• [Exercise directions]
Transcribe all data verbatim. Skip the pictures.

• [The data]
↓

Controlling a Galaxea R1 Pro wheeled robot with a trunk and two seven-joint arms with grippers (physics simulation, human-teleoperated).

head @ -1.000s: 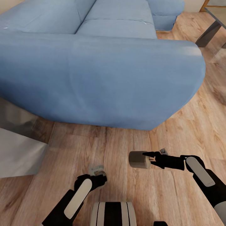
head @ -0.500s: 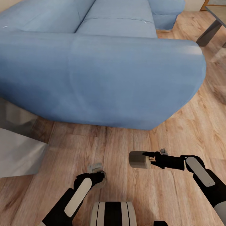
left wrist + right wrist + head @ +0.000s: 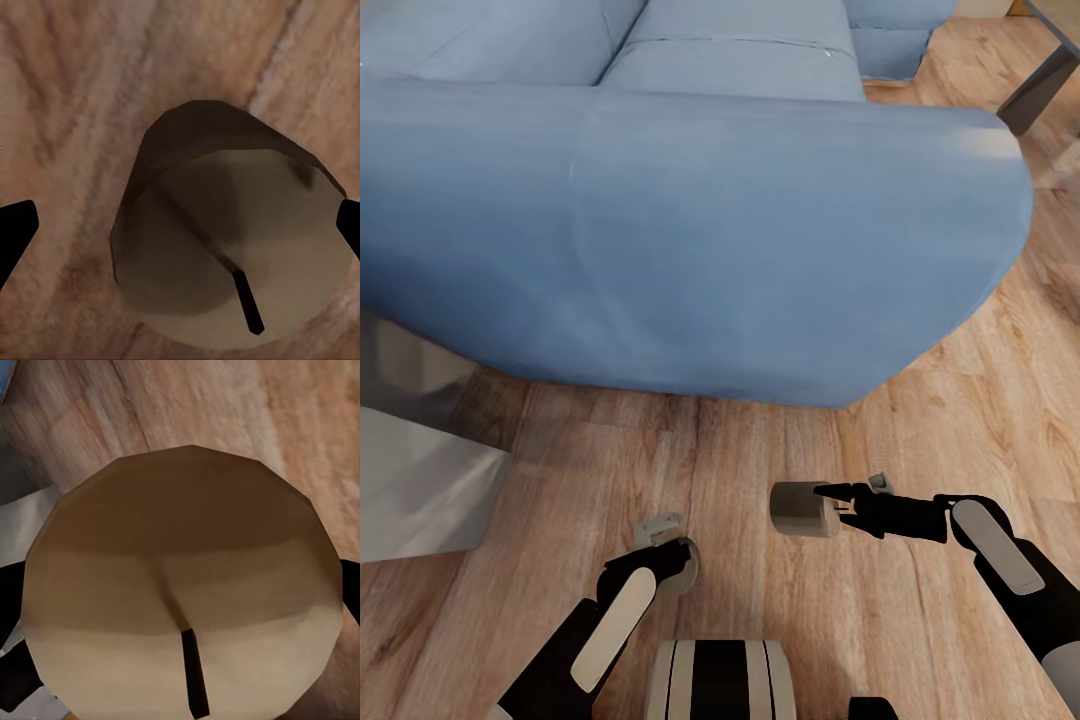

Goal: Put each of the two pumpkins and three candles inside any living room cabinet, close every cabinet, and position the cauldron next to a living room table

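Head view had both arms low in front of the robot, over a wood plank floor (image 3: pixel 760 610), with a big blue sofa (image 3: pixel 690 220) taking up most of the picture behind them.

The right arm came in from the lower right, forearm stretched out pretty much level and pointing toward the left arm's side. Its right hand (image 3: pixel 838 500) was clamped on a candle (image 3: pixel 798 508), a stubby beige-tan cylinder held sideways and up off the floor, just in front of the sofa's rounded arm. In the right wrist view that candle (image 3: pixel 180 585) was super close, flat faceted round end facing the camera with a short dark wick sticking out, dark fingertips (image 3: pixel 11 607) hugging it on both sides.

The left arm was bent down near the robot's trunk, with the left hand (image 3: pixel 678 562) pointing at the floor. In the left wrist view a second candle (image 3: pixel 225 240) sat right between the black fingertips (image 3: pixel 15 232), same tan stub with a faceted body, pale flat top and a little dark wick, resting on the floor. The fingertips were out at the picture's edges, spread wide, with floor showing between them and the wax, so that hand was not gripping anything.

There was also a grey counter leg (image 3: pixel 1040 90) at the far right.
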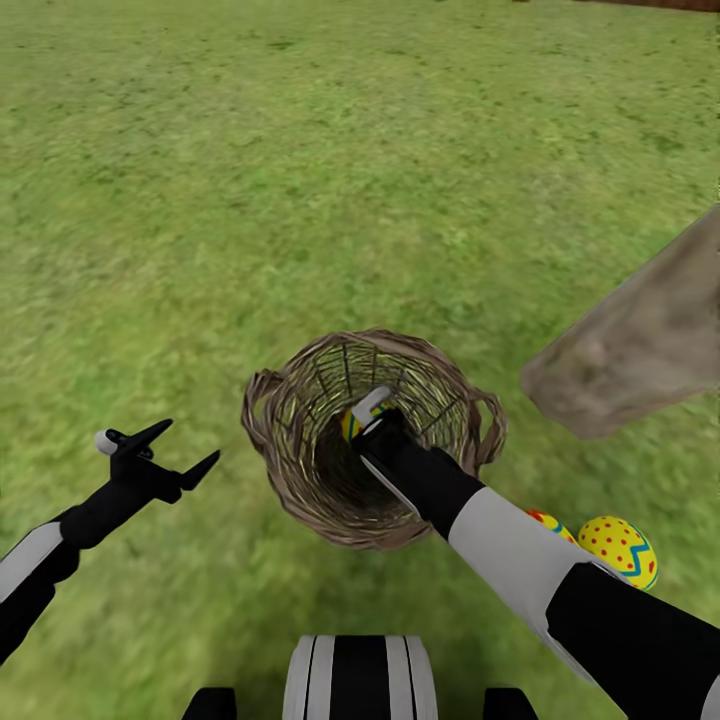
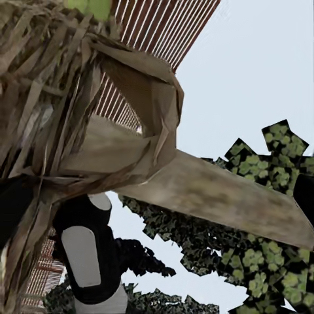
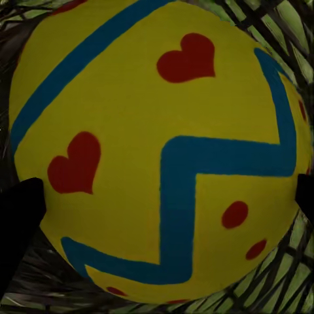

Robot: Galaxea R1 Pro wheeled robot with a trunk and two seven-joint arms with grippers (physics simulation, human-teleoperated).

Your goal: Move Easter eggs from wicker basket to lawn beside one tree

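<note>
1 egg (image 3: 163,150) fills the right wrist view: yellow, blue zigzag band, red hearts and dots, wicker weave behind it. Dark fingertips (image 3: 19,216) sit at both of its sides, touching or nearly so; firm grip cannot be told. In head view this egg (image 1: 350,424) is a small yellow patch inside the basket (image 1: 290,440), center of frame, just beside the right pincer (image 1: 372,410), which reaches down into the basket from the lower right. The pincer's spread matches the egg's width.

2 more eggs lie on the lawn (image 1: 300,180) at lower right of head view, outside the basket: one egg (image 1: 620,548) fully seen, another egg (image 1: 548,524) partly hidden behind the right forearm, the 2 just beside each other. Tree trunk (image 1: 640,350), grey-brown, slants in from the right edge, its base near these 2 eggs and just right of the basket.

Basket upright on the grass, brown, braided rim, loop handles at left and right sides.

Left pincer (image 1: 185,450) hovers at lower left of head view, left of the basket, fingers spread wide, holding nothing. Left wrist view shows the basket rim (image 2: 131,98) up close, the trunk (image 2: 216,196), fence slats (image 2: 163,26) and leafy bushes (image 2: 261,255).
</note>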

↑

• [Written response]
Controlling a Galaxea R1 Pro wheeled robot with a trunk and two seven-joint arms with grippers (physics simulation, human-teleoperated).

head @ -1.000s: 
head @ -0.500s: 
left wrist + right wrist + head @ +0.000s: 

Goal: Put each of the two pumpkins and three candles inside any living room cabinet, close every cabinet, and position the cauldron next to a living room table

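Head view had both arms low in front of the robot, over a wood plank floor (image 3: pixel 760 610), with a big blue sofa (image 3: pixel 690 220) taking up most of the picture behind them.

The right arm came in from the lower right, forearm stretched out pretty much level and pointing toward the left arm's side. Its right hand (image 3: pixel 838 500) was clamped on a candle (image 3: pixel 798 508), a stubby beige-tan cylinder held sideways and up off the floor, just in front of the sofa's rounded arm. In the right wrist view that candle (image 3: pixel 180 585) was super close, flat faceted round end facing the camera with a short dark wick sticking out, dark fingertips (image 3: pixel 11 607) hugging it on both sides.

The left arm was bent down near the robot's trunk, with the left hand (image 3: pixel 678 562) pointing at the floor. In the left wrist view a second candle (image 3: pixel 225 240) sat right between the black fingertips (image 3: pixel 15 232), same tan stub with a faceted body, pale flat top and a little dark wick, resting on the floor. The fingertips were out at the picture's edges, spread wide, with floor showing between them and the wax, so that hand was not gripping anything.

There was also a grey counter leg (image 3: pixel 1040 90) at the far right.
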
Robot: Galaxea R1 Pro wheeled robot with a trunk and two seven-joint arms with grippers (physics simulation, human-teleoperated).

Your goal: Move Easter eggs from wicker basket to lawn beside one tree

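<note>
1 egg (image 3: 163,150) fills the right wrist view: yellow, blue zigzag band, red hearts and dots, wicker weave behind it. Dark fingertips (image 3: 19,216) sit at both of its sides, touching or nearly so; firm grip cannot be told. In head view this egg (image 1: 350,424) is a small yellow patch inside the basket (image 1: 290,440), center of frame, just beside the right pincer (image 1: 372,410), which reaches down into the basket from the lower right. The pincer's spread matches the egg's width.

2 more eggs lie on the lawn (image 1: 300,180) at lower right of head view, outside the basket: one egg (image 1: 620,548) fully seen, another egg (image 1: 548,524) partly hidden behind the right forearm, the 2 just beside each other. Tree trunk (image 1: 640,350), grey-brown, slants in from the right edge, its base near these 2 eggs and just right of the basket.

Basket upright on the grass, brown, braided rim, loop handles at left and right sides.

Left pincer (image 1: 185,450) hovers at lower left of head view, left of the basket, fingers spread wide, holding nothing. Left wrist view shows the basket rim (image 2: 131,98) up close, the trunk (image 2: 216,196), fence slats (image 2: 163,26) and leafy bushes (image 2: 261,255).
</note>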

The complete answer has been presented.